SSF was founded in 2000 “with the main goal to provide first aid to Israeli and Palestinian populations in case of war, natural disasters and terrorist attacks,” according to the group’s website. When the second intifada broke out in September of that year, the team volunteered across Israel to administer first aid after terrorist attacks. In the following years the unit expanded its assistance on an international scale.
The team of Israeli medics currently on site in Surfside is scheduled to fly back home on Sunday, after which a new team may replace them, according to Dimri. The volunteers serve as SSF’s eyes on the ground, advising them on whether further assistance is needed.
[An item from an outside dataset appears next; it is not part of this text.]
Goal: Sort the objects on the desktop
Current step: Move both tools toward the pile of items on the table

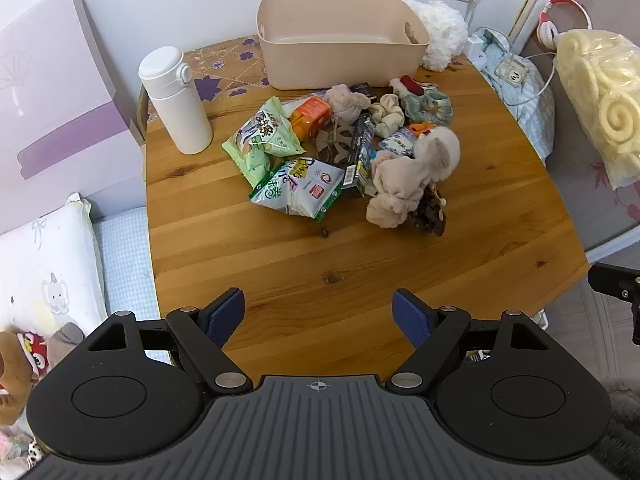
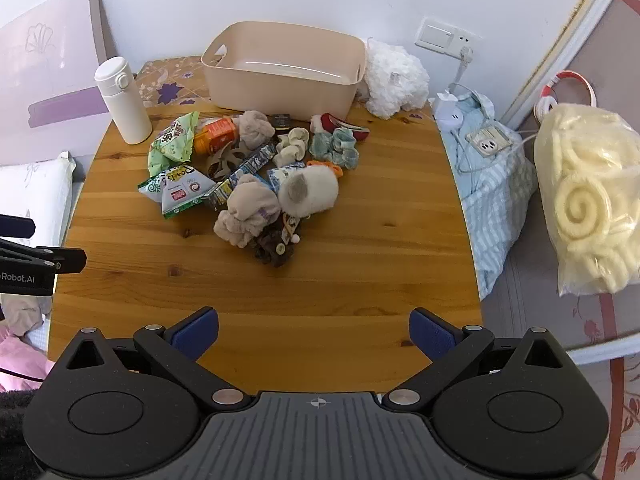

With nearly 150 people still believed to be missing in the rubble of Champlain Towers, the search-and-rescue mission is continuing, even as the chances of finding survivors dims. Besides Dimri’s SSF volunteers, a group of IDF National Rescue Unit construction engineers and population behavior officers responsible for assembling a computerized 3-D model of the building to aid in the search, is also in Surfside, according to spokespeople from the unit who spoke Wednesday night at a Friends of the IDF briefing. There are also volunteers from Mexico as well as local, state and FEMA authorities participating in the response. President Joe Biden and First Lady Jill Biden are scheduled to visit the site today.